PhD students should present their work at School research seminars as part of their research degree.
You are expected to present at least two seminars during your studies:
- About 1 year after you start (2 years for part time)
- A half seminar (25 minutes including questions)
- At this stage, you might not have results to discuss, but you can explain the subject area, discuss your research aim/question, and provide an idea of the approach you want to take.
- This should help you prepare for transfer
- About 2.5 years after you start (4.5 years for part-time)
- A full seminar (50 minutes including questions)
- At this stage, you will probably be more or less finished with research so you should be able to present most of what will appear in your thesis.
- This should help you prepare for your thesis submission and viva
You might not want to talk in front of people, but it is a good opportunity and a really important part of your PhD. At some point during your studies, you will have present at a conference and these internal seminars are a good chance to practice preparing and delivering a talk in front of a friendly audience.

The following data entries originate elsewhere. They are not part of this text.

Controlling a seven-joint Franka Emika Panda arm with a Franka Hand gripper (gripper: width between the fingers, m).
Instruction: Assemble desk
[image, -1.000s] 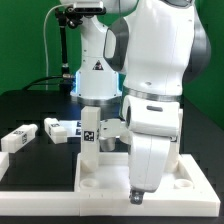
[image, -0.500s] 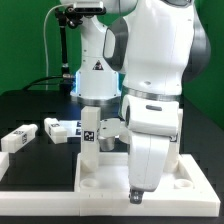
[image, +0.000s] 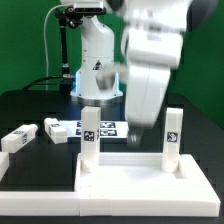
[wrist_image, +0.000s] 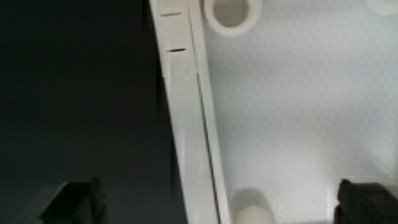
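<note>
Half a second earlier the arm had been hunched low over the desk top, its wrist down near the 3 o'clock end of the tray. It had since swung up and away, blurred by motion in the exterior view, and this uncovered a second leg standing upright at that 3 o'clock end. The first leg stood at the 9 o'clock end, just as it had before.

The wrist view showed the two dark fingertips set far apart with only the tray's white floor and raised rim between them. The jaws were therefore wide and held nothing. I judged that the second leg had been let go and was standing by itself, though I could not tell how firmly it was seated.

The desk top lay on the black tabletop nearest the camera. An empty round socket showed in its floor. Two loose legs lay at about 10 o'clock from the tray, apart from it, and would probably be fitted next.

No brand or wording could be read. Each leg bore a black-and-white square tag, more tags lay on the marker board behind the tray, and the robot base carried a small triangular warning sign.
</note>
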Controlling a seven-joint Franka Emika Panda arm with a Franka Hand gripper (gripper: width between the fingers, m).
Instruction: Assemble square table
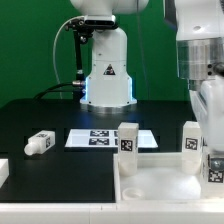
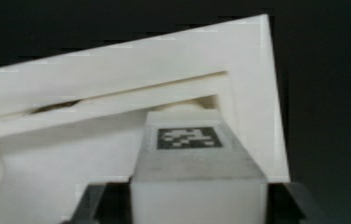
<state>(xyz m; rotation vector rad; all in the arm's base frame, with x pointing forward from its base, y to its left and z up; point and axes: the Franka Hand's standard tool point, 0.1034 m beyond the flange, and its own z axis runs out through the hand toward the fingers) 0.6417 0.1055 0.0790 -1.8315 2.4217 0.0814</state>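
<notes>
On the exterior view's left, one leg (image 1: 38, 143) lies on its side on the black table (image 1: 60, 115), with the marker board (image 1: 100, 138) flat beside it. Further right, a second leg (image 1: 128, 140) and a third leg (image 1: 190, 138) stand upright at the far side of the square slab (image 1: 165, 182). At the right edge the gripper (image 1: 213, 168) hangs over the slab; in the wrist view its dark fingers (image 2: 104, 205) press both sides of a tagged fourth leg (image 2: 190, 145), at the slab's corner inside the white L-shaped piece (image 2: 243, 60).
</notes>
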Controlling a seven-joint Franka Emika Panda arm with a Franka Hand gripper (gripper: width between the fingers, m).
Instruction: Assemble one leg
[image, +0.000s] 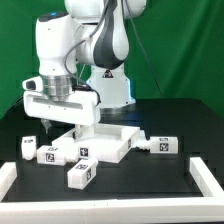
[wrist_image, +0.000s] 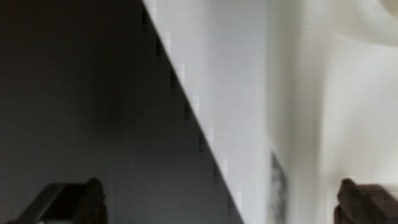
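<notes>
Several small white legs with square tags lie on the black table: two at the exterior view's left, one in front and one at the right. The big flat white panel lies between them. My gripper hangs just above the table at the panel's left corner, behind the two left legs. In the wrist view my gripper is open and empty, with the dark fingertips far apart. The panel's edge runs under the gap. No leg shows in the wrist view.
White raised border pieces stand at the table's front left and front right. The robot's base stands behind the panel. The table is black with a green backdrop.
</notes>
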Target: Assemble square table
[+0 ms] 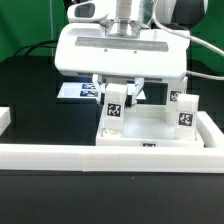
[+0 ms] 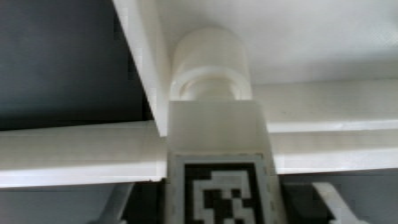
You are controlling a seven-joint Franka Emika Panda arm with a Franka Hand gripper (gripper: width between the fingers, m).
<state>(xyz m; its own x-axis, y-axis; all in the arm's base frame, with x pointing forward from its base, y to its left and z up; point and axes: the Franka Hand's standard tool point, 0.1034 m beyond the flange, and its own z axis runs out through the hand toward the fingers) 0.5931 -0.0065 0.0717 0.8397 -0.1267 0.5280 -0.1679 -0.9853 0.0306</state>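
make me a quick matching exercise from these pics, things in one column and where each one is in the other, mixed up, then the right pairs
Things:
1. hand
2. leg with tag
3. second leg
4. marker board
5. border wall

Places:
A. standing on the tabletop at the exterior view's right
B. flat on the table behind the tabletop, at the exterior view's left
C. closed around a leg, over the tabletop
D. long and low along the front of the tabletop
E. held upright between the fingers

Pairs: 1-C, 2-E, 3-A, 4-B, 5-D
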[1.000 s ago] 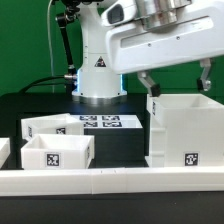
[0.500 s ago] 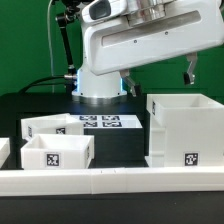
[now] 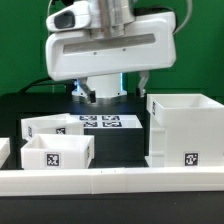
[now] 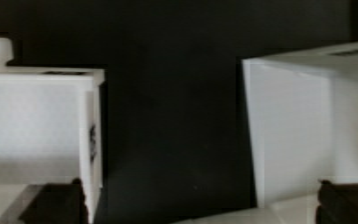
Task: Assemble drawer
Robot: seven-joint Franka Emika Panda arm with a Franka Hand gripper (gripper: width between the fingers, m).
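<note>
The drawer's hollow white shell [image 3: 185,130] stands on the black table at the exterior view's right, open side up, with a tag low on its front. Two small white trays stand at the left, one in front [image 3: 58,152] and one behind it [image 3: 48,127]. My gripper [image 3: 116,88] hangs open and empty above the table, left of the shell and behind the trays, touching nothing. In the wrist view a knobbed tray [image 4: 34,120] and a white wall, probably the shell [image 4: 318,110], flank a dark gap. My gripper [image 4: 197,205] is centred over that gap, jaws wide apart.
The marker board [image 3: 100,122] lies flat on the table behind the trays, under the arm. A long low white border rail [image 3: 110,180] runs along the front. The robot's base [image 3: 100,88] stands at the back centre.
The arm has swung from above the shell toward the exterior view's left and now hangs over the marker board area. The gripper stays open. The drawer parts have not moved.
</note>
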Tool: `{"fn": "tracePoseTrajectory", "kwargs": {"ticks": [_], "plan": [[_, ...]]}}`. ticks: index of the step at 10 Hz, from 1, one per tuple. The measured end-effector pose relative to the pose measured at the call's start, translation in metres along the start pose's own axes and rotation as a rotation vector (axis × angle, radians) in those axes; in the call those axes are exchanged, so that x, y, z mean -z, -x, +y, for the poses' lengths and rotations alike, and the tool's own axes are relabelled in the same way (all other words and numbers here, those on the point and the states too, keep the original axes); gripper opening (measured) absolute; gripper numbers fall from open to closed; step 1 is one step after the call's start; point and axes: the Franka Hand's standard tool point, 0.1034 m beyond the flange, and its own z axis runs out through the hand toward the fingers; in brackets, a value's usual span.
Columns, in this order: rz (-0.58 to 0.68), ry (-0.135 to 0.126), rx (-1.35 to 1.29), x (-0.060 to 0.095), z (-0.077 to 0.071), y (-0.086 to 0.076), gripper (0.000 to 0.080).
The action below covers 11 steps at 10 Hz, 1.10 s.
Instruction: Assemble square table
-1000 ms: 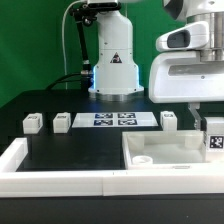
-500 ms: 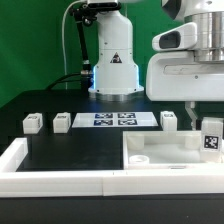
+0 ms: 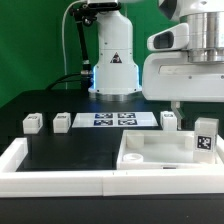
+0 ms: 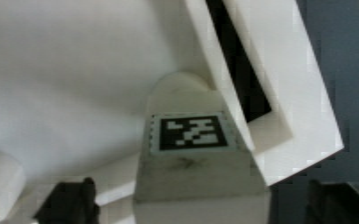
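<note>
Marker board (image 3: 113, 119) lies flat on the table (image 3: 70, 145), mid-rear. In the exterior view, 2 legs sit to the board's left: leg 1 (image 3: 61, 121) just beside it, leg 2 (image 3: 33, 123) further out. Leg 3 (image 3: 169, 119) sits just off the board's right end. Square slab (image 3: 160, 155) lies in front of the board & to its right, w/ leg 4 (image 3: 205, 140) upright on the slab's rear right part. Robot base (image 3: 115, 65) stands behind the board. Rail (image 3: 60, 180) runs well in front of it.

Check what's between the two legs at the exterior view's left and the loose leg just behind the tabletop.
Only the marker board, lying flat; the exterior view shows it.
</note>
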Motion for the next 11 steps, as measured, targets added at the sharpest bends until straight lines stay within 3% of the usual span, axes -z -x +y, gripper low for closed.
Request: {"fn": "tracePoseTrajectory", "kwargs": {"ticks": [1, 2, 5, 11], "plan": [[-0.002, 0.000, 0.034, 0.000, -0.001, 0.001, 0.0630], [-0.003, -0.003, 0.084, 0.000, -0.003, 0.003, 0.0643], [-0.010, -0.009, 0.178, 0.009, 0.000, 0.011, 0.0648], [-0.011, -0.008, 0.251, 0.008, 0.000, 0.012, 0.0648]]}}
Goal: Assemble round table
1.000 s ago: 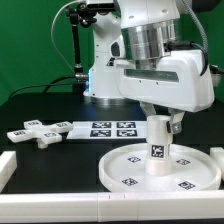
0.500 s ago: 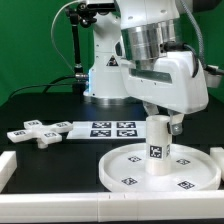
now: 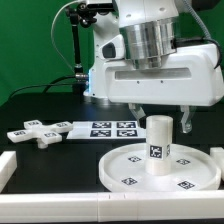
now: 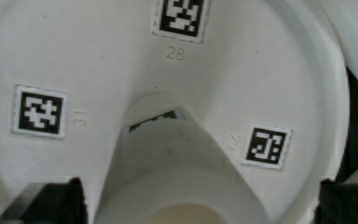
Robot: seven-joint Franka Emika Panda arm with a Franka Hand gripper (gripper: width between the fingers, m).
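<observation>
The cylinder leg point(image 3: 158, 143) is seen upright on the round disc point(image 3: 122, 167), with the gripper point(image 3: 162, 114) spread around its top. The cross-shaped base point(image 3: 32, 133) is not yet mounted; it is laid well apart, at the exterior view's left.

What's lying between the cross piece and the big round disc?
The marker board lies flat between cross-shaped base and round disc, shown in the exterior view.

Disc point(image 3: 115, 170), leg point(image 3: 158, 132), cross base point(image 3: 30, 133): smooth white plastic, semi-matt. Tabletop point(image 3: 40, 105): black, matt. Arm shell point(image 3: 150, 82): glossy white plastic; wrist cyl point(image 3: 150, 40): brushed metal.
</observation>
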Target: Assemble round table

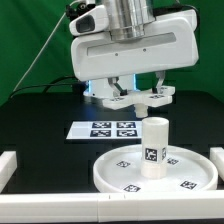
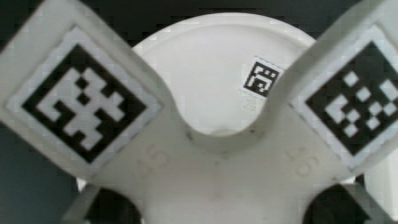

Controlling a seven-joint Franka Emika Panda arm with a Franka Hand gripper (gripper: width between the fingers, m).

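Note:
My gripper [image 1: 135, 92] is shut on the white cross-shaped foot [image 1: 136, 98] and holds it in the air, above and behind the disc. The large rimmed round disc [image 1: 108, 175] lies on the black table at the exterior view's lower right. The short cylinder leg [image 1: 154, 148] stands upright on the disc's centre, with a tag on its side. In the wrist view the foot [image 2: 214, 165] fills the picture, with tagged arms spreading to both sides. My gripper [image 2: 222, 208] clamps it between dark fingers [image 2: 111, 205]. A rounded white tagged part [image 2: 222, 70] shows beyond the foot; I cannot tell whether it is leg or disc.
The marker board [image 1: 103, 129] lies flat on the table under the gripper, behind the disc. White rails edge the table at the exterior view's left [image 1: 10, 165], front [image 1: 80, 210] and right [image 1: 218, 158]. A green backdrop stands behind.

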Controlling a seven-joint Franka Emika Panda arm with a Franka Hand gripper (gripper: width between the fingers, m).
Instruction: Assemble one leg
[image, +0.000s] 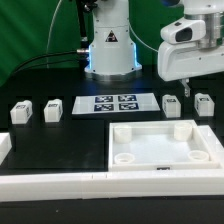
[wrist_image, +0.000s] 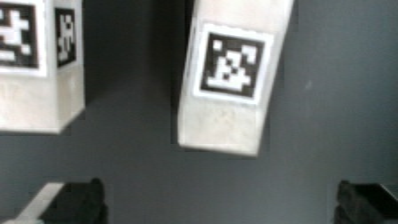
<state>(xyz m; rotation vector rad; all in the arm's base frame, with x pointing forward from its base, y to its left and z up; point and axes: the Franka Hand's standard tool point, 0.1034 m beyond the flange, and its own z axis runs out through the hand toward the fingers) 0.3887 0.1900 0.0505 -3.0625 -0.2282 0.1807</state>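
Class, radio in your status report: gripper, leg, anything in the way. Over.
Gripper open, empty, hovering. Leg below it, ungrasped. Second leg close beside, not touching it.

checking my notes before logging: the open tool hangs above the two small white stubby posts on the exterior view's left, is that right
The side is wrong. The open tool hangs above the two small white stubby posts on the exterior view's right, not the left pair. The exterior view shows this; the rest stands.
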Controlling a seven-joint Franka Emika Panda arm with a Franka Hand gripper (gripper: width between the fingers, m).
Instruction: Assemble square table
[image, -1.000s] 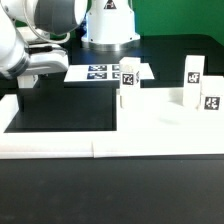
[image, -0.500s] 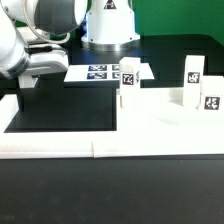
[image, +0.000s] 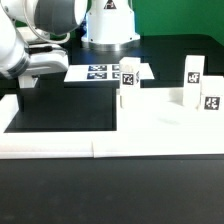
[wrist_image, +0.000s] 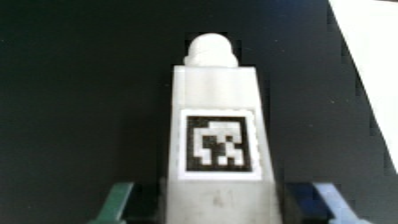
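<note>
One large white tabletop plate (image: 165, 125) lies flat toward the exterior view's right, three tagged legs (image: 193, 70) standing upright on it. Smaller, the fourth leg (wrist_image: 217, 130) sits clenched in the tool (wrist_image: 217, 205), long axis running away from the wrist, rounded tip outward.

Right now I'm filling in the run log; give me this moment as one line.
gripper: straddling leg, closure unclear | three legs upright on square plate | marker board behind
</note>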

The feedback you receive during the seminars could be very useful to you – pointing out work you might not have known, encouraging you to think about the direction of the research, and giving you an idea what questions conference audiences (and external examiners) might ask. In short, it will help you develop your soft skills and help with your research project.
It would be very useful if supervisors and assessors could attend their students’ seminars, to provide a friendly face and to provide feedback to the student afterwards.
These seminars are not a formal requirement of the University’s PhD program, however it is a School norm that all students give these seminars.